**Work to complete**
With the line containing "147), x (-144" as the start and the line containing "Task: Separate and" as the end, transcribe that span of the entries below exactly, including both.

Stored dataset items
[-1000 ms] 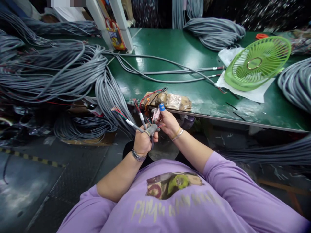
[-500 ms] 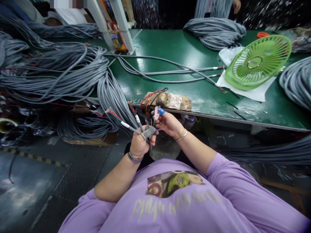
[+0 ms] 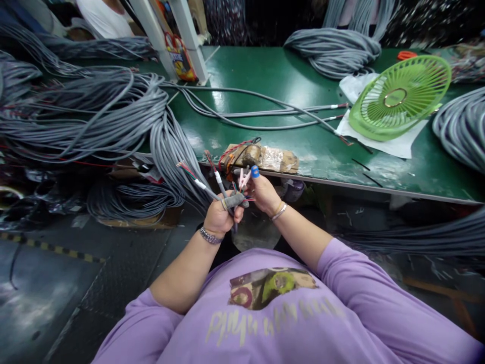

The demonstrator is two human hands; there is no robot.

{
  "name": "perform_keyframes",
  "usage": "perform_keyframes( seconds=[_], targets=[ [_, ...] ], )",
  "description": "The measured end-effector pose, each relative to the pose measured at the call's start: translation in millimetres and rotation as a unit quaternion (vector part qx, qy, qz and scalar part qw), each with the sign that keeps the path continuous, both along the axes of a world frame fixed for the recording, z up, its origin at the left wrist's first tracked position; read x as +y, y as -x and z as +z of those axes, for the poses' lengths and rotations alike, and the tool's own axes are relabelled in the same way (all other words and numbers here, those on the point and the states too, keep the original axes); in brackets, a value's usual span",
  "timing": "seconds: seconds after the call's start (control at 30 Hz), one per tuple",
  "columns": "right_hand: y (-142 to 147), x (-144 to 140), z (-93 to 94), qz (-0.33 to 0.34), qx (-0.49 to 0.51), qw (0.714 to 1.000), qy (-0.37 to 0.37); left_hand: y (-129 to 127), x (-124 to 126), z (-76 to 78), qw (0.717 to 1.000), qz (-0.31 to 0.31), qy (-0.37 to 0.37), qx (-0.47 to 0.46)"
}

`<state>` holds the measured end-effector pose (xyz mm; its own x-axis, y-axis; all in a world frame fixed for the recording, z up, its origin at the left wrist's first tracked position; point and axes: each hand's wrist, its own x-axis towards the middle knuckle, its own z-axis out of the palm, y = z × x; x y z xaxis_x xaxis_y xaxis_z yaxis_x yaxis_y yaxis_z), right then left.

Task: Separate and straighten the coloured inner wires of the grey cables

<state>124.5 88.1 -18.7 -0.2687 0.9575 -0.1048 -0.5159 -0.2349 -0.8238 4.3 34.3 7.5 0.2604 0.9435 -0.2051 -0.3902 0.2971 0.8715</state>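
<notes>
My left hand [image 3: 220,216] is closed round several grey cables [image 3: 221,183], and its thumb wears a grey cloth cover [image 3: 234,200]. Two of the cables stick up beyond the fist, with white bands and bared coloured wires [image 3: 186,170] at their ends. More thin coloured wires fan out between the two hands. My right hand [image 3: 266,194] pinches a small pink clip [image 3: 244,179] beside those wires. A blue cover [image 3: 255,172] sits on one of its fingertips. The clip's lower end is hidden among fingers and wires.
A thick bundle of grey cable [image 3: 109,114] lies at the left of the green table [image 3: 242,65]. On the front edge sits a taped cardboard piece [image 3: 278,159] with wires. A green fan [image 3: 396,98] stands at the right, near more cable coils [image 3: 333,48].
The pink clip has turned so its forked shape shows. My left hand and the cable ends have shifted slightly right. A hand at the far back has gone from view.
</notes>
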Motion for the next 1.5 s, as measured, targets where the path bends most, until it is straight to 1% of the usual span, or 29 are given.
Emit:
perform_keyframes(
  seconds=[0.07, 0.17, 0.23, 0.33, 0.43, 0.5, 0.57, 0.63, 0.7, 0.8, 0.9, 0.97, 1.0, 1.07, 1.1, 1.17, 1.23, 1.27, 1.33, 1.4, 1.43, 1.5],
  targets=[
    [3, 3, -0.4, 0.032, 0.045, 0.998, 0.035, 0, 0, -1.7, 1.0, 0.006, 0.006, -0.003],
    [7, 5, 3.3, 0.021, 0.076, 0.994, 0.074, 1, -1, -5.0, 1.0, 0.011, 0.013, -0.001],
    [9, 5, 5.2, 0.012, 0.09, 0.992, 0.083, 1, -1, -7.3, 1.0, 0.006, 0.014, 0.004],
    [8, 4, 3.7, 0.021, 0.114, 0.989, 0.088, 2, -1, -9.4, 1.0, 0.004, 0.012, 0.008],
    [2, 2, -0.2, 0.056, 0.126, 0.986, 0.097, 4, -4, -9.9, 1.0, 0.012, 0.004, 0.009],
    [-7, -1, -1.3, 0.105, 0.1, 0.984, 0.106, 5, -9, -10.4, 1.0, 0.015, -0.003, 0.02],
    [-18, -5, 0.0, 0.174, 0.041, 0.978, 0.104, 6, -16, -11.6, 0.999, 0.022, -0.012, 0.046],
    [-29, -9, 3.9, 0.234, -0.035, 0.969, 0.075, 6, -23, -13.8, 0.996, 0.033, -0.025, 0.081],
    [-37, -13, 9.8, 0.252, -0.103, 0.962, 0.022, 6, -29, -16.2, 0.992, 0.033, -0.038, 0.117],
    [-41, -18, 20.1, 0.235, -0.181, 0.952, -0.077, 6, -33, -18.6, 0.983, 0.006, -0.056, 0.173],
    [-38, -23, 26.5, 0.226, -0.26, 0.921, -0.183, 7, -32, -19.2, 0.97, -0.062, -0.04, 0.23],
    [-38, -26, 26.2, 0.194, -0.298, 0.906, -0.231, 8, -31, -19.4, 0.963, -0.092, -0.019, 0.252],
    [-40, -28, 24.7, 0.167, -0.303, 0.908, -0.238, 7, -31, -19.6, 0.962, -0.09, -0.013, 0.256],
    [-45, -31, 19.7, 0.113, -0.282, 0.93, -0.207, 6, -31, -20.7, 0.967, -0.058, -0.012, 0.247],
    [-48, -33, 16.5, 0.104, -0.264, 0.942, -0.176, 5, -32, -21.4, 0.971, -0.035, -0.011, 0.236],
    [-54, -39, 9.4, 0.128, -0.229, 0.959, -0.109, 3, -33, -23.3, 0.978, 0.014, -0.002, 0.206],
    [-55, -46, 2.3, 0.153, -0.193, 0.967, -0.063, 0, -33, -25.1, 0.983, 0.042, 0.003, 0.181],
    [-53, -50, -0.9, 0.14, -0.173, 0.974, -0.049, -1, -33, -25.7, 0.984, 0.046, 0.001, 0.173],
    [-47, -55, -5.1, 0.072, -0.139, 0.987, -0.036, -3, -32, -25.9, 0.987, 0.035, -0.006, 0.159],
    [-40, -57, -5.2, 0.036, -0.132, 0.99, -0.039, -3, -31, -24.8, 0.988, 0.001, -0.007, 0.154],
    [-37, -57, -3.8, 0.038, -0.138, 0.989, -0.045, -3, -31, -23.9, 0.988, -0.019, -0.007, 0.156],
    [-32, -54, 0.8, 0.069, -0.158, 0.983, -0.062, -3, -32, -22.2, 0.984, -0.054, -0.009, 0.17]
  ],
)
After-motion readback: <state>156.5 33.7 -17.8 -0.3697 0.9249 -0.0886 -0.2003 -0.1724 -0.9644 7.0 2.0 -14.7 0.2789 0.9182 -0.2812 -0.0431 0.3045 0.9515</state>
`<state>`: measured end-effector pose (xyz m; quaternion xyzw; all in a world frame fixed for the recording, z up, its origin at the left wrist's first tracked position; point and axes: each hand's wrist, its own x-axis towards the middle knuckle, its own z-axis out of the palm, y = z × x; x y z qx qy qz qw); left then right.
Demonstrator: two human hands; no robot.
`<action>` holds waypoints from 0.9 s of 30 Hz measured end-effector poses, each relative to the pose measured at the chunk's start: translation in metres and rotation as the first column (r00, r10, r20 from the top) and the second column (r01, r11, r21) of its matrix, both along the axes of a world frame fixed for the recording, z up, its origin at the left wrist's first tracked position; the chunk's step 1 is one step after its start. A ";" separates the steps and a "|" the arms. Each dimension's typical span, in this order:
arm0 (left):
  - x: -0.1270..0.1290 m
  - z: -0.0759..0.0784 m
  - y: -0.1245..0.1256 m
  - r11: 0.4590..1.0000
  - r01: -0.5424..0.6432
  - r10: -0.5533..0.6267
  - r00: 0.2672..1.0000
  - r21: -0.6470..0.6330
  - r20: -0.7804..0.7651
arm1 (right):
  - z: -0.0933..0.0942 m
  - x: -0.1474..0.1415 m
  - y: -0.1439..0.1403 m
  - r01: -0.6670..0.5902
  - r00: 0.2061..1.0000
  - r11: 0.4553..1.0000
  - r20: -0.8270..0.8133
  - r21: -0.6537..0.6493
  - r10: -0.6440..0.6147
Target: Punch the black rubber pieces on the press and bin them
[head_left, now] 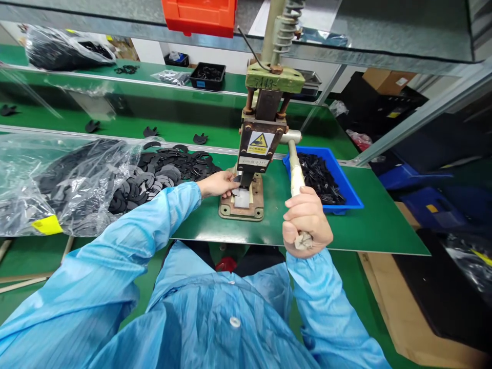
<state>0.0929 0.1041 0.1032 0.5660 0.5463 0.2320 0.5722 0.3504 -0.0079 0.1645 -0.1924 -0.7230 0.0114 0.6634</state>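
Press (257, 148) lever (296, 174) being gripped in closed right hand (306, 219); left hand (219, 184) pinching small part (236, 179) at die, near table's (369, 225) front edge.

Site reads to me as a factory assembly line. Evidence: a manual lever press (257, 154) with a yellow warning label (259, 143) bolted to a green surface (369, 225); bulk black stamped parts (161, 174) spilling from plastic bags (57, 179); a blue parts bin (348, 192); an orange bin (199, 15) on metal racking overhead.
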 end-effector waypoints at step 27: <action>-0.091 0.002 0.015 0.780 0.352 0.123 0.724 0.517 -0.678 | -0.002 0.005 -0.001 0.031 0.999 0.999 0.004 -0.008 -0.031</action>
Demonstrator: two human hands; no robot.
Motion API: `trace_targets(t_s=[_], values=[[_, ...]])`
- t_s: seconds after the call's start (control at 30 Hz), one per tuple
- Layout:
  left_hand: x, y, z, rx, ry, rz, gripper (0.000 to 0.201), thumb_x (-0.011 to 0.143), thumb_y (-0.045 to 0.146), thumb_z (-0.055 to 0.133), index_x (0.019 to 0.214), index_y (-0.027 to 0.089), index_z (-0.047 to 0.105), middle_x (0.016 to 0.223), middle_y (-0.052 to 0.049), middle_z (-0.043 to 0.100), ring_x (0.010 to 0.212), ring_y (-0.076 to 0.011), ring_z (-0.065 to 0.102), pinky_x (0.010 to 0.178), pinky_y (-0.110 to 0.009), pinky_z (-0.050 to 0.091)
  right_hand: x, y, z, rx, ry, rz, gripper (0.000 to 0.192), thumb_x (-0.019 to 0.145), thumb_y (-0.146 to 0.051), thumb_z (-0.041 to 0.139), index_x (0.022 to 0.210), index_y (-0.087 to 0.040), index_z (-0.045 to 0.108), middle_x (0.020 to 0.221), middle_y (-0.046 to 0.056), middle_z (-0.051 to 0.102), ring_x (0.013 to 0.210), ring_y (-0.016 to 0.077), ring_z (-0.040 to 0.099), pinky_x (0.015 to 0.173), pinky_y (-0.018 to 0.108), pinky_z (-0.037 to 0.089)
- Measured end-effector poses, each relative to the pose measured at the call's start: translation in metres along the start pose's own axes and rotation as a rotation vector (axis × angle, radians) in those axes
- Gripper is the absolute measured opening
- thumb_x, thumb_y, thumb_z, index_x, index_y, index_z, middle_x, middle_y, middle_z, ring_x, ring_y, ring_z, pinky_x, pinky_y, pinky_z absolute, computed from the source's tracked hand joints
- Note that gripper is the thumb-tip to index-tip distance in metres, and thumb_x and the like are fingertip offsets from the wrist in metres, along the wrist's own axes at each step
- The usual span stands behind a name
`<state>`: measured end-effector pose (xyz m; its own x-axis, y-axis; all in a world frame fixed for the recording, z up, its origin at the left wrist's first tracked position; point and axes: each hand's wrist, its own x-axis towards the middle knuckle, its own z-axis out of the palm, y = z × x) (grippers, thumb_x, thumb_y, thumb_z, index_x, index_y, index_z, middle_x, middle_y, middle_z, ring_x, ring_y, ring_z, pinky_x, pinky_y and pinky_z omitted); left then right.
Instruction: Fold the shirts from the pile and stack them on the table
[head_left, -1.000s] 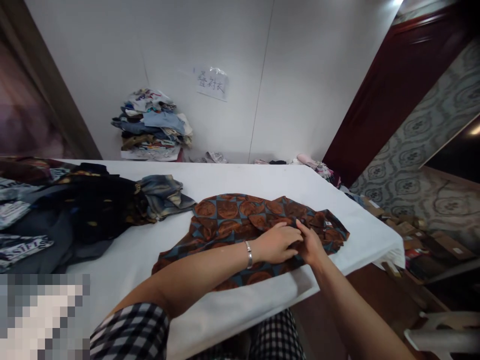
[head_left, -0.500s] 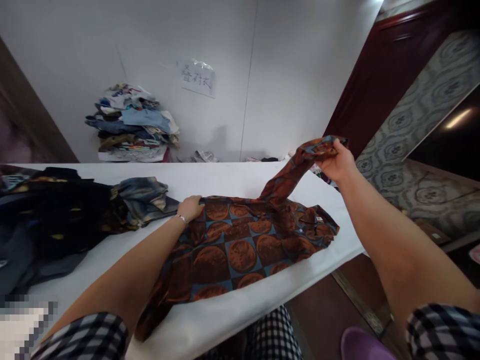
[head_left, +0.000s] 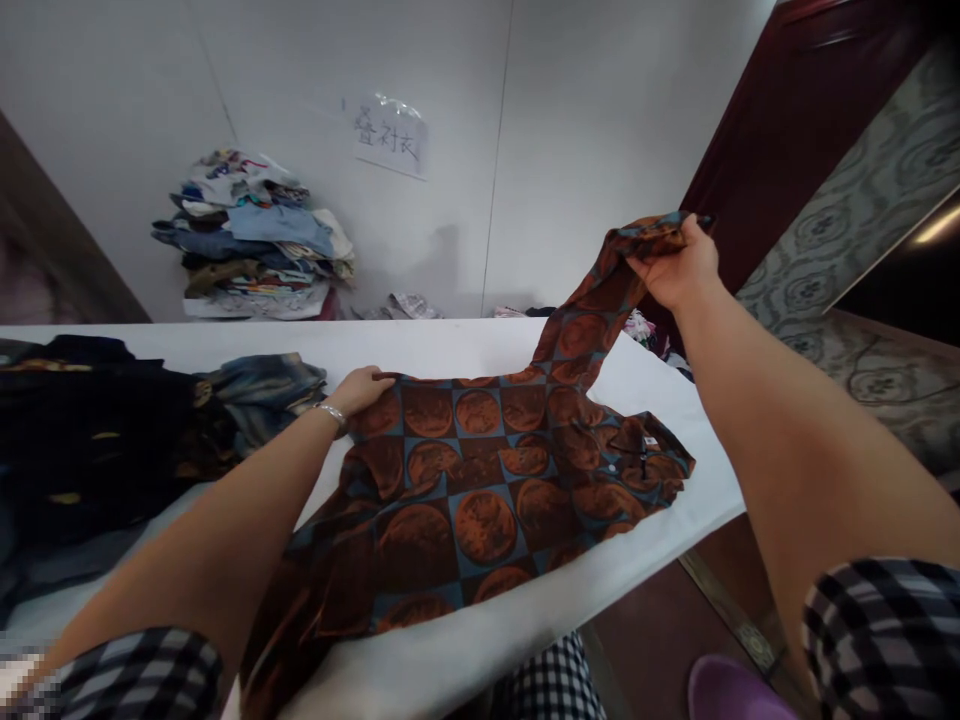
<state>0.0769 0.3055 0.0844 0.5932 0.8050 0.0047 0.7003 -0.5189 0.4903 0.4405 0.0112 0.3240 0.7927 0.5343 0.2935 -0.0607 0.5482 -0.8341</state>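
A brown and blue shirt (head_left: 480, 470) with round orange motifs lies spread on the white table, its collar to the right and its hem side to the left. My left hand (head_left: 362, 390) is closed on the shirt's far edge near the hem, a bracelet on its wrist. Raised above the table's far right, my right hand (head_left: 681, 265) grips the end of one sleeve, which slopes down to the shoulder. The other sleeve side and the lower left part of the shirt hang over the near table edge.
Dark clothes (head_left: 97, 430) and blue jeans (head_left: 262, 395) lie heaped at the table's left. Against the wall stands a tall stack of folded clothes (head_left: 251, 240). A handwritten paper sign (head_left: 390, 137) hangs above. A purple stool (head_left: 739, 690) stands below right.
My right hand has lifted the sleeve higher, stretching it out. My left hand has pulled the far edge left and slightly up in view, so the shirt's body is flatter.
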Motion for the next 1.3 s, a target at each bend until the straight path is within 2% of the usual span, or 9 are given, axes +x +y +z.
trace_targets(t_s=[0.1,0.23,0.4,0.53,0.7,0.8,1.0,1.17,1.3], values=[[-0.001,-0.002,-0.012,-0.056,0.02,0.002,0.026,0.072,0.045,0.059,0.076,0.02,0.065,0.078,-0.006,0.071,0.077,-0.0221,0.066,0.065,-0.027,0.049,0.006,-0.002,0.002,-0.009,0.003,-0.02,0.052,0.104,-0.043,0.021,0.08,-0.019,0.06,0.072,0.004,0.066,0.087,0.015,0.061,0.093,0.043,0.043],[-0.01,0.002,-0.018,-0.344,-0.011,-0.058,0.023,0.061,0.04,0.072,0.066,0.019,0.062,0.067,-0.004,0.068,0.067,-0.0204,0.063,0.06,-0.028,0.048,0.007,0.004,-0.001,-0.036,0.001,-0.033,0.055,0.103,-0.044,0.02,0.078,-0.018,0.061,0.072,0.004,0.067,0.083,0.0156,0.064,0.09,0.043,0.044],[-0.025,0.007,-0.016,-0.635,-0.121,-0.097,0.029,0.053,0.033,0.078,0.069,0.019,0.058,0.063,0.0,0.065,0.06,-0.0162,0.062,0.059,-0.027,0.049,0.001,0.001,-0.007,-0.054,-0.01,-0.035,0.057,0.103,-0.045,0.018,0.078,-0.018,0.062,0.076,0.006,0.069,0.081,0.015,0.065,0.09,0.043,0.045],[-0.04,0.01,-0.019,-0.709,-0.128,-0.009,0.033,0.051,0.03,0.077,0.072,0.02,0.053,0.06,0.004,0.061,0.054,-0.0129,0.058,0.055,-0.025,0.048,-0.018,-0.017,-0.018,-0.007,0.031,-0.059,0.057,0.103,-0.042,0.02,0.078,-0.017,0.065,0.079,0.008,0.07,0.085,0.0177,0.066,0.088,0.045,0.046],[-0.073,0.019,-0.028,-0.598,-0.139,0.146,0.034,0.053,0.031,0.074,0.084,0.021,0.064,0.084,-0.003,0.072,0.08,-0.0193,0.066,0.073,-0.03,0.052,-0.069,-0.043,-0.042,0.033,0.009,-0.143,0.054,0.101,-0.04,0.026,0.081,-0.015,0.068,0.095,0.012,0.071,0.096,0.0225,0.067,0.086,0.045,0.05],[-0.1,0.021,-0.028,-0.358,-0.124,0.289,0.026,0.063,0.029,0.064,0.088,0.022,0.066,0.091,-0.003,0.072,0.09,-0.021,0.065,0.084,-0.032,0.05,-0.111,-0.056,-0.06,0.023,0.023,-0.177,0.053,0.101,-0.039,0.028,0.081,-0.016,0.071,0.101,0.012,0.071,0.1,0.0236,0.067,0.085,0.043,0.052],[-0.152,0.012,-0.004,0.122,-0.105,0.677,0.024,0.076,0.016,0.042,0.077,0.022,0.066,0.089,-0.006,0.067,0.087,-0.02,0.061,0.085,-0.031,0.045,-0.195,-0.062,-0.091,-0.083,0.11,-0.184,0.042,0.096,-0.04,0.036,0.081,-0.027,0.074,0.111,0.007,0.07,0.11,0.0242,0.065,0.087,0.044,0.054],[-0.177,0.005,0.021,0.219,-0.2,0.692,0.03,0.08,0.015,0.04,0.084,0.021,0.069,0.097,-0.009,0.068,0.091,-0.0236,0.062,0.083,-0.034,0.046,-0.225,-0.052,-0.116,-0.124,0.167,-0.069,0.033,0.09,-0.043,0.045,0.081,-0.029,0.073,0.105,0.008,0.072,0.106,0.03,0.066,0.086,0.055,0.054],[-0.184,0.009,0.02,0.224,-0.232,0.62,0.028,0.085,0.027,0.044,0.089,0.023,0.071,0.098,-0.009,0.07,0.089,-0.0248,0.064,0.078,-0.034,0.046,-0.218,-0.05,-0.125,-0.171,0.147,0.065,0.033,0.09,-0.047,0.047,0.09,-0.024,0.071,0.102,0.009,0.072,0.095,0.028,0.069,0.081,0.05,0.057]])
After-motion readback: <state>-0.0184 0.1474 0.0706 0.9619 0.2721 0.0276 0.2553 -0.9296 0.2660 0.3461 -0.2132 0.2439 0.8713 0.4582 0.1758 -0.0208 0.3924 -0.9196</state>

**Answer to the exercise**
  "columns": "right_hand: y (-142 to 147), x (-144 to 140), z (-93 to 94), qz (-0.33 to 0.34), qx (-0.49 to 0.51), qw (0.714 to 1.000), qy (-0.37 to 0.37); left_hand: y (-129 to 127), x (-124 to 126), z (-76 to 78), qw (0.717 to 1.000), qz (-0.31 to 0.31), qy (-0.37 to 0.37), qx (-0.47 to 0.46)"
}

`<state>` holds the measured end-effector pose (xyz mm; its own x-axis, y-axis; all in a world frame fixed for the recording, z up, its origin at the left wrist's first tracked position; point and axes: each hand's wrist, its own x-axis towards the middle knuckle, its own z-axis out of the palm, y = z × x; x y z xaxis_x xaxis_y xaxis_z yaxis_x yaxis_y yaxis_z), right then left.

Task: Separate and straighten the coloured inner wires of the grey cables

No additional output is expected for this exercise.